What the task requires | Your task is to give the entries back exactly, leaving nothing out.

__________

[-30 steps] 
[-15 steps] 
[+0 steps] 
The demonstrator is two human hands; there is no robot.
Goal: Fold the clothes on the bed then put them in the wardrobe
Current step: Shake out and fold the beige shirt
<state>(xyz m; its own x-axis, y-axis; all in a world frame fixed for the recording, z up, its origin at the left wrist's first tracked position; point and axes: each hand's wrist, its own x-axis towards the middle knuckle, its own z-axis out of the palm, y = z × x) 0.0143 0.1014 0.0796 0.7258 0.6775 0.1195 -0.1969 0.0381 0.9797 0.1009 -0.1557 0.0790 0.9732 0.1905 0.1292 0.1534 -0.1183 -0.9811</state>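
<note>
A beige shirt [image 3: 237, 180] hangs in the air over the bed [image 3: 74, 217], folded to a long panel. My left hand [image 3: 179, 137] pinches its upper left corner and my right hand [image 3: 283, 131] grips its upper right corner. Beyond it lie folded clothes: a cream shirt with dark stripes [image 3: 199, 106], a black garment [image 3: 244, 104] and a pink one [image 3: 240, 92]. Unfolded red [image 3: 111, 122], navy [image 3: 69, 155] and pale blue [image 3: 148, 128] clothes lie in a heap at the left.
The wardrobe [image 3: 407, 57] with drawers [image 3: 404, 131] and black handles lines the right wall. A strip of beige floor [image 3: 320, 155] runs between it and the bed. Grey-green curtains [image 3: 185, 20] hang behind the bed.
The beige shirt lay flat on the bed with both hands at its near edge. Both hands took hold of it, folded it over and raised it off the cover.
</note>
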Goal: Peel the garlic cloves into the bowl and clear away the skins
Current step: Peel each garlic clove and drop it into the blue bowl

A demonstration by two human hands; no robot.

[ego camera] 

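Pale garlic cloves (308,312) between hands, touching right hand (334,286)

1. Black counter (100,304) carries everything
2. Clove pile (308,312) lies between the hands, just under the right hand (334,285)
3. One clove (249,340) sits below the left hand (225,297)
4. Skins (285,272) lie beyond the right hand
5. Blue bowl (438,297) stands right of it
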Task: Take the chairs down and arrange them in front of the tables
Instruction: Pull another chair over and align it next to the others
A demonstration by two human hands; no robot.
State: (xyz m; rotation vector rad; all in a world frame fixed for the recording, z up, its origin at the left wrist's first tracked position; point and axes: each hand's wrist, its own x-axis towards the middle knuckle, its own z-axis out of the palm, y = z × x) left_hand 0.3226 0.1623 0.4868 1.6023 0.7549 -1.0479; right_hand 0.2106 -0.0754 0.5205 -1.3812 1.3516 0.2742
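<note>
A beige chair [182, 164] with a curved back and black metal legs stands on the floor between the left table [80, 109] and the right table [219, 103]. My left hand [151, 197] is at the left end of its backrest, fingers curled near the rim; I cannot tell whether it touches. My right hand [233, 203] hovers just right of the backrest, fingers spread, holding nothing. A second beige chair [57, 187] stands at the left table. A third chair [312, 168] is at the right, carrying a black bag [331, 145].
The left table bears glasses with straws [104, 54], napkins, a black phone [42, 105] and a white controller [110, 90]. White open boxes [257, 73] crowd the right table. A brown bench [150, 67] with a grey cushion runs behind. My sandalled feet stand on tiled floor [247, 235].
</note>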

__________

Solution |
[-30 steps] 
[-15 steps] 
[+0 steps] 
The demonstrator is two human hands; there is no robot.
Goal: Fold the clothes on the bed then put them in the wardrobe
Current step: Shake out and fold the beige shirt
<state>(xyz m; its own x-axis, y-axis; all in a world frame fixed for the recording, z up, its origin at the left wrist's first tracked position; point and axes: each hand's wrist, its own x-axis towards the middle knuckle, its own z-axis out of the palm, y = z × x) 0.0143 0.1014 0.0796 0.7258 0.6775 0.1195 -0.1969 0.0381 0.9797 0.1009 -0.1557 0.0790 0.9732 0.1905 0.1292 0.1534 -0.1183 -0.9811</state>
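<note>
A beige shirt [image 3: 237, 180] hangs in the air over the bed [image 3: 74, 217], folded to a long panel. My left hand [image 3: 179, 137] pinches its upper left corner and my right hand [image 3: 283, 131] grips its upper right corner. Beyond it lie folded clothes: a cream shirt with dark stripes [image 3: 199, 106], a black garment [image 3: 244, 104] and a pink one [image 3: 240, 92]. Unfolded red [image 3: 111, 122], navy [image 3: 69, 155] and pale blue [image 3: 148, 128] clothes lie in a heap at the left.
The wardrobe [image 3: 407, 57] with drawers [image 3: 404, 131] and black handles lines the right wall. A strip of beige floor [image 3: 320, 155] runs between it and the bed. Grey-green curtains [image 3: 185, 20] hang behind the bed.
The beige shirt lay flat on the bed with both hands at its near edge. Both hands took hold of it, folded it over and raised it off the cover.
</note>
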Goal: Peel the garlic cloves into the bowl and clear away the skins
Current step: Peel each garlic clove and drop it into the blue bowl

A demonstration by two human hands; no robot.

[ego camera] 

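Pale garlic cloves (308,312) between hands, touching right hand (334,286)

1. Black counter (100,304) carries everything
2. Clove pile (308,312) lies between the hands, just under the right hand (334,285)
3. One clove (249,340) sits below the left hand (225,297)
4. Skins (285,272) lie beyond the right hand
5. Blue bowl (438,297) stands right of it
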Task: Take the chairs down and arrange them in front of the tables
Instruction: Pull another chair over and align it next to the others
A demonstration by two human hands; no robot.
State: (xyz m; rotation vector rad; all in a world frame fixed for the recording, z up, its origin at the left wrist's first tracked position; point and axes: each hand's wrist, its own x-axis towards the middle knuckle, its own z-axis out of the palm, y = z × x) left_hand 0.3226 0.1623 0.4868 1.6023 0.7549 -1.0479; right_hand 0.2106 -0.0754 0.5205 -1.3812 1.3516 0.2742
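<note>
A beige chair [182, 164] with a curved back and black metal legs stands on the floor between the left table [80, 109] and the right table [219, 103]. My left hand [151, 197] is at the left end of its backrest, fingers curled near the rim; I cannot tell whether it touches. My right hand [233, 203] hovers just right of the backrest, fingers spread, holding nothing. A second beige chair [57, 187] stands at the left table. A third chair [312, 168] is at the right, carrying a black bag [331, 145].
The left table bears glasses with straws [104, 54], napkins, a black phone [42, 105] and a white controller [110, 90]. White open boxes [257, 73] crowd the right table. A brown bench [150, 67] with a grey cushion runs behind. My sandalled feet stand on tiled floor [247, 235].
</note>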

There's nothing left to add to the output.